Testifying to her life-long fascination with fairy tales, Carter’s oeuvre is filled with allusions to Lewis Carroll’s Alice books, from her early poems to the collection of short stories that she put together on her deathbed. Carter seems to have associated the defamiliarizing experience resulting from her encounters with foreign languages, literatures and cultures with this favorite intertext. Unlike the ordinary mirror, which presupposes a mimetic relation to reality and, by analogy, an equivalence between languages, the Carrollian looking-glass opens up into a strange and wonder-filled space that Carter explored as a translator from the French and during her stay in Japan. Martine proposes that a translational reading of her work sheds light on her unique oeuvre and, in turn, on her intertextual sources in mirror-like fashion. As her notebooks confirm, Carter’s literary practice is inseparable from translation as a creative and critical practice through which she engaged with texts that sparked her own writings, while drawing our attention to the fact that Carroll’s Alice books and Baudelaire’s poetic prose were themselves indebted to translation.

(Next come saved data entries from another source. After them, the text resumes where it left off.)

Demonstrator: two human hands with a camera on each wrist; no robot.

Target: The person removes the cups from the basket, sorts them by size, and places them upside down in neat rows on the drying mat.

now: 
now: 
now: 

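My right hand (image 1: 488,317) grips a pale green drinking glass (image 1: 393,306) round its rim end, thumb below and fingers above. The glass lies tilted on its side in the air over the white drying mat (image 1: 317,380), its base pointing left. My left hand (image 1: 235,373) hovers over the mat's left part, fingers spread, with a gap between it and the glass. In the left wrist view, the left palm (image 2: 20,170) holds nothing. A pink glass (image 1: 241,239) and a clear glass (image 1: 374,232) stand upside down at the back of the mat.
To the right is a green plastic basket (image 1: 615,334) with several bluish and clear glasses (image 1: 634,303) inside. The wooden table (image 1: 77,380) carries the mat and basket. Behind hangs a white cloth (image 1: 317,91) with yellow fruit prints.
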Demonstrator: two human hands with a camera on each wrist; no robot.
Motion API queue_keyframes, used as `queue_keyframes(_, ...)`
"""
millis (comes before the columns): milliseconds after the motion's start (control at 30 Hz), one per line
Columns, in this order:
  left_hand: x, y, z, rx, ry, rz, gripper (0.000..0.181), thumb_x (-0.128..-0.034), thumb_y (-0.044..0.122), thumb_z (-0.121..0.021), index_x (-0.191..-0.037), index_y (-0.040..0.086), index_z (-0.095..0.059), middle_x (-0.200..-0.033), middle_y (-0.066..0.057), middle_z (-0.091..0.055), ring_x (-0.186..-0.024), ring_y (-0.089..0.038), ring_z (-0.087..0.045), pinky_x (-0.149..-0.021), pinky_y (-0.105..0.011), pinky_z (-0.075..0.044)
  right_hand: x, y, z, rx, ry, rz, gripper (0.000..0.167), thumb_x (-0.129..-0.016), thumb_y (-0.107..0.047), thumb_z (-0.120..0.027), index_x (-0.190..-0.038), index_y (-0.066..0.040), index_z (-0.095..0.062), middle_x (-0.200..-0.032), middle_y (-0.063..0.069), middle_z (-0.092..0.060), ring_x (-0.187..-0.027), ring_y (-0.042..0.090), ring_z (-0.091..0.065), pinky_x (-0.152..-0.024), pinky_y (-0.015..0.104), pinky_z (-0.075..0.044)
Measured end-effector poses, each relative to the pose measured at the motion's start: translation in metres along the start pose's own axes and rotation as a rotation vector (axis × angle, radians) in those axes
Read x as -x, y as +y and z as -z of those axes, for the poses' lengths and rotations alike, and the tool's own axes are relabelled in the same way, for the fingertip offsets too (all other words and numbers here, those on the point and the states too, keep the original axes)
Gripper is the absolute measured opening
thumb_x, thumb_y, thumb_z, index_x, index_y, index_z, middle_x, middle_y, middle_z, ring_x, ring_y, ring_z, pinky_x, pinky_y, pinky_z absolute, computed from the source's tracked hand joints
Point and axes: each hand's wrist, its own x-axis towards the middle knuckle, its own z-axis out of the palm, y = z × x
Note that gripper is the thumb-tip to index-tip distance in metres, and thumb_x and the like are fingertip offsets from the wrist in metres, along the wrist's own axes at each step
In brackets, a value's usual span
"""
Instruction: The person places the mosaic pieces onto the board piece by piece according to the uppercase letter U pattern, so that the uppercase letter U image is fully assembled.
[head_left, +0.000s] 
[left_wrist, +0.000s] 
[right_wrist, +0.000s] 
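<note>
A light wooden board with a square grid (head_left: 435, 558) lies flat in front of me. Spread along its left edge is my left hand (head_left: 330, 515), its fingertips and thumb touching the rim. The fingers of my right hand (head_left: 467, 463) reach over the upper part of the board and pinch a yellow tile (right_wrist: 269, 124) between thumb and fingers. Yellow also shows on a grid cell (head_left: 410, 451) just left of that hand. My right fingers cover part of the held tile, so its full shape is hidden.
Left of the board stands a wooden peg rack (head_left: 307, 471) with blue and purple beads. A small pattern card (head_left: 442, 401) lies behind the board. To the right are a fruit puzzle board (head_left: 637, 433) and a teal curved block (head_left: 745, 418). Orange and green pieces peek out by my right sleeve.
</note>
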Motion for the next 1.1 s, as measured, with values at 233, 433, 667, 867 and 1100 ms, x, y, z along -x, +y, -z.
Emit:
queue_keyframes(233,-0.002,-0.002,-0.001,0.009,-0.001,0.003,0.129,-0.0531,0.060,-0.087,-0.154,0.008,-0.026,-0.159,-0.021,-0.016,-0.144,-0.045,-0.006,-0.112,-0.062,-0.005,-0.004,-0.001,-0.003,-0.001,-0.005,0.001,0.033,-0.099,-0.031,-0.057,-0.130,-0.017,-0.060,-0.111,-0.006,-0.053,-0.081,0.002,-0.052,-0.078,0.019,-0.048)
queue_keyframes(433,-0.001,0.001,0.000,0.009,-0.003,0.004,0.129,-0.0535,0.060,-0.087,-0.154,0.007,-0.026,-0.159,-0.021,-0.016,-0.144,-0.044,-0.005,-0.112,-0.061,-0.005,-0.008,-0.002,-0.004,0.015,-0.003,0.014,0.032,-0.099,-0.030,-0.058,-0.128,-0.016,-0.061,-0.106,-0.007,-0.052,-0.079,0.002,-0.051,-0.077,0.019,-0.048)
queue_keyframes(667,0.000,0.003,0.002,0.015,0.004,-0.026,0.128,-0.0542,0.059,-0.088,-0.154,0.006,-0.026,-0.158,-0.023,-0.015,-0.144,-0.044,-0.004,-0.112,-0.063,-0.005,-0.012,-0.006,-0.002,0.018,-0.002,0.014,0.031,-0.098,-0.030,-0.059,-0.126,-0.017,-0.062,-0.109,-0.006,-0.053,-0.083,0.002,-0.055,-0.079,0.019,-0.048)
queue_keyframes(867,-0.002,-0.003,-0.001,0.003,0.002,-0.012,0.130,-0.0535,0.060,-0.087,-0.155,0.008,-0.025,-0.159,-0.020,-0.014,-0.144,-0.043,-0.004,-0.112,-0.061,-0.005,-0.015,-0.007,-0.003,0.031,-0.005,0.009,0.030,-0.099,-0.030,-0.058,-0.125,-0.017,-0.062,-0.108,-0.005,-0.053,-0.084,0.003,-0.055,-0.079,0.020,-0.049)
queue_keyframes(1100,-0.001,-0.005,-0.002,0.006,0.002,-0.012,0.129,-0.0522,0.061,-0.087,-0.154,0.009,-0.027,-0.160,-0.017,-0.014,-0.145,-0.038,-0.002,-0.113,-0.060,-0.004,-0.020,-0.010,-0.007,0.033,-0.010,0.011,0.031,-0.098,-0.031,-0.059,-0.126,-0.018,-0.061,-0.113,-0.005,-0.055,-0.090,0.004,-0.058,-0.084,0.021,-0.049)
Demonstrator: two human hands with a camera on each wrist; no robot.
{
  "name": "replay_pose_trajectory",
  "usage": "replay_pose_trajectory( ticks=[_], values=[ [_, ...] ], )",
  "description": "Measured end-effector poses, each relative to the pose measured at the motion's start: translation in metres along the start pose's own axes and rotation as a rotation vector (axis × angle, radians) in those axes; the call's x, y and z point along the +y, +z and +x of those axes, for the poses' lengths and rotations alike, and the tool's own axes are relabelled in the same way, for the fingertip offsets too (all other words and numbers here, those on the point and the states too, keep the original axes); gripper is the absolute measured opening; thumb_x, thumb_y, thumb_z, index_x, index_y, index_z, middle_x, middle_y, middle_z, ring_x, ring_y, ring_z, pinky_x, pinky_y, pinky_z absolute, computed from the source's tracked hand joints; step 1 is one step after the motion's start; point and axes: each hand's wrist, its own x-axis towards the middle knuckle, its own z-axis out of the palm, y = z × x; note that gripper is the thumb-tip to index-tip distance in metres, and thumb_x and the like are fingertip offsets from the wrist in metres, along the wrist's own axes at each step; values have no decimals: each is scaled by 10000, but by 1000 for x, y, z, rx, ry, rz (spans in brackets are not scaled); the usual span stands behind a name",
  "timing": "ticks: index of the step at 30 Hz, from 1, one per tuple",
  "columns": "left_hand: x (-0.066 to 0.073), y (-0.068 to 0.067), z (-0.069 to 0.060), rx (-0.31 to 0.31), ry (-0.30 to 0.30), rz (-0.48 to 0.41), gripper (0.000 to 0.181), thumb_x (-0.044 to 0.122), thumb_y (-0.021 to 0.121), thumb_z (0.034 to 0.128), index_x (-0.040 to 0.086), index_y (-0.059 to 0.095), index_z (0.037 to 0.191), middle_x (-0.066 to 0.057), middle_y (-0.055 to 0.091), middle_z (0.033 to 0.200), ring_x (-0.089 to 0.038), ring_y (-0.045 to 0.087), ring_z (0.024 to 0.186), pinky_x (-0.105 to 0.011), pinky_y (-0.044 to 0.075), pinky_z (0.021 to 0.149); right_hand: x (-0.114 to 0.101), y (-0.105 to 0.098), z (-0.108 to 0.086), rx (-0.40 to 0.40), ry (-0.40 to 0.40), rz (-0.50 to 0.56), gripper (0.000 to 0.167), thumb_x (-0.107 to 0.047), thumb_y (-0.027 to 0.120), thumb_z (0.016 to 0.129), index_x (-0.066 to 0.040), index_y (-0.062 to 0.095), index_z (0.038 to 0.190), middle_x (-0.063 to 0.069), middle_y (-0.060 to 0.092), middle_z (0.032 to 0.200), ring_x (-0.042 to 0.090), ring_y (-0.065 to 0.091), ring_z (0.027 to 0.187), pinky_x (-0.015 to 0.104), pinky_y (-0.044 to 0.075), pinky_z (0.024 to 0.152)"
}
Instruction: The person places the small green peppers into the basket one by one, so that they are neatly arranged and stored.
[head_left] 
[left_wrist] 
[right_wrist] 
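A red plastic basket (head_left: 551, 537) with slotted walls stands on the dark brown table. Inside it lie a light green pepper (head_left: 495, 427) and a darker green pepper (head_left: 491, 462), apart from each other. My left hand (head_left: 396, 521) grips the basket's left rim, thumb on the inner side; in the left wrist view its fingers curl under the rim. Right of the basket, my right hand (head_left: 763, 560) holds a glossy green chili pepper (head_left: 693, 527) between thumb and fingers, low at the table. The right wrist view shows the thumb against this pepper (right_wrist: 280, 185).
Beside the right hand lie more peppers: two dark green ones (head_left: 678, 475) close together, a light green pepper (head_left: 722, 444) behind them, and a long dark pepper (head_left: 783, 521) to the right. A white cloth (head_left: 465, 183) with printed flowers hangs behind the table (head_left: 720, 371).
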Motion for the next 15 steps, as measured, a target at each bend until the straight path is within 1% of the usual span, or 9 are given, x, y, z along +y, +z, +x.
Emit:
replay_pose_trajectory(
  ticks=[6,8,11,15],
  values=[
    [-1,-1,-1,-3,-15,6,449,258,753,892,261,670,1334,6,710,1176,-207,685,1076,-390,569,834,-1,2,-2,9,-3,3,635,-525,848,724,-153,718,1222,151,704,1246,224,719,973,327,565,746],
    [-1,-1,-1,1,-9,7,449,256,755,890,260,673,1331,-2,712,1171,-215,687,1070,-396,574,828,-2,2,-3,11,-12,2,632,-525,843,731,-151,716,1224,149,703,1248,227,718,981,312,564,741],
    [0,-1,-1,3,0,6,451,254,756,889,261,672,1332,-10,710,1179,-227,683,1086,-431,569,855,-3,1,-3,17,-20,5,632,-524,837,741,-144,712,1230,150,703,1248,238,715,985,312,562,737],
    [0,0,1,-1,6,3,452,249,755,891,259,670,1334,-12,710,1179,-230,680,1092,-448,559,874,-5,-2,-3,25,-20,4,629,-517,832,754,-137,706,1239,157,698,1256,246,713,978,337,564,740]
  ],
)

Martine Hennard Dutheil de la Rochère is Professor of English and Comparative Literature at the University of Lausanne, Switzerland, and former Associate Dean of the Humanities. She has published on various aspects of modern and contemporary literature (including Dickens, Conrad, Nabokov, Carter, Rushdie, Donoghue, Yolen), the international fairy tale tradition from Antiquity to the present, and literary translation (theory, practice, reception). She is the author of Origin and Originality in Salman Rushdie’s Fiction (1999), which focuses on the poetics and politics of cultural translation, and Reading, Translating, Rewriting: Angela Carter’s Translational Poetics (2013), which traces the interplay of translation and rewriting in Carter’s fiction. She guest-edited Angela Carter traductrice – Angela Carter en traduction (2014), and co-edited After Satan: Essays in Honour of Neil Forsyth (2010), Des Fata aux fées: regards croisés de l’Antiquité à nos jours (2011), Cinderella across Cultures: New Directions and Interdisciplinary Perspectives (2016), Translation and Creativity – La traduction comme création (2016), Visages: Histoires, représentations, créations (2017), FéminIinIvisible: Women Authors of the Enlightenment. Übersetzen, Schreiben, Vermitteln (2018), and La nouvelle jeunesse des contes: Transcréations des recueils de Perrault et des Grimm (2019). She is an international corresponding member of the BCLA, and sits on the Advisory Boards of the Chichester Centre for Fairy Tales, Fantasy and Speculative Fiction as well as the Angela Carter Society. She was awarded an honorary doctorate from the University of Angers in 2019.